▶ [Work to be completed]: Please give back each line of the material unchanged, but without the images.

▶ [Data]:
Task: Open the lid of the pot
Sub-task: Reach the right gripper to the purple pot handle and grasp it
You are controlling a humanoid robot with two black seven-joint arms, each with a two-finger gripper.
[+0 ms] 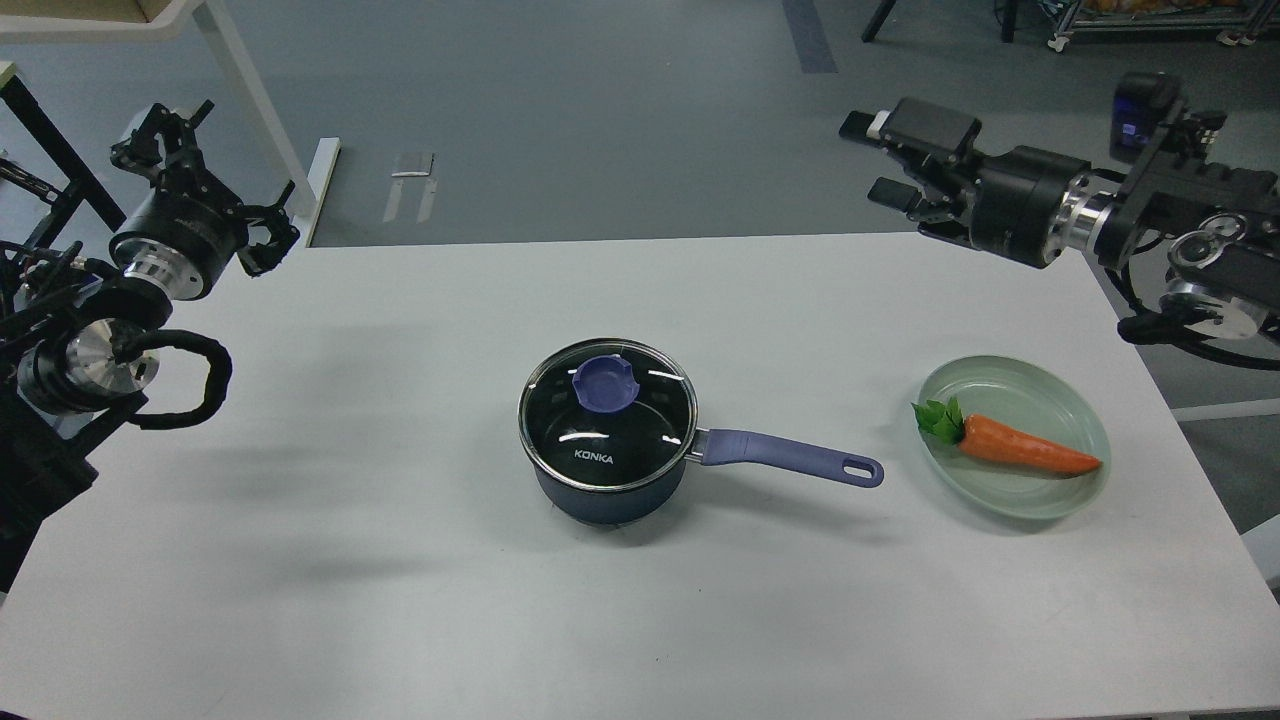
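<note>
A dark blue pot (608, 495) stands at the middle of the white table (400, 560). Its glass lid (608, 425) sits closed on it, with a blue knob (604, 384) on top. The pot's blue handle (790, 458) points right. My right gripper (872, 158) is open, turned to point left, above the table's far right edge, well away from the pot. My left gripper (205, 175) is open and empty, beyond the table's far left corner.
A pale green plate (1075, 408) at the right holds a toy carrot (1015, 448) with green leaves. A white table leg (255, 100) and a black frame (50, 150) stand behind the left arm.
</note>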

▶ [Expected answer]:
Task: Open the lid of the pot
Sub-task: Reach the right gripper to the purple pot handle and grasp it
You are controlling a humanoid robot with two black seven-joint arms, each with a two-finger gripper.
[+0 ms] 
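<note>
A dark blue pot (608, 495) stands at the middle of the white table (400, 560). Its glass lid (608, 425) sits closed on it, with a blue knob (604, 384) on top. The pot's blue handle (790, 458) points right. My right gripper (872, 158) is open, turned to point left, above the table's far right edge, well away from the pot. My left gripper (205, 175) is open and empty, beyond the table's far left corner.
A pale green plate (1075, 408) at the right holds a toy carrot (1015, 448) with green leaves. A white table leg (255, 100) and a black frame (50, 150) stand behind the left arm.
</note>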

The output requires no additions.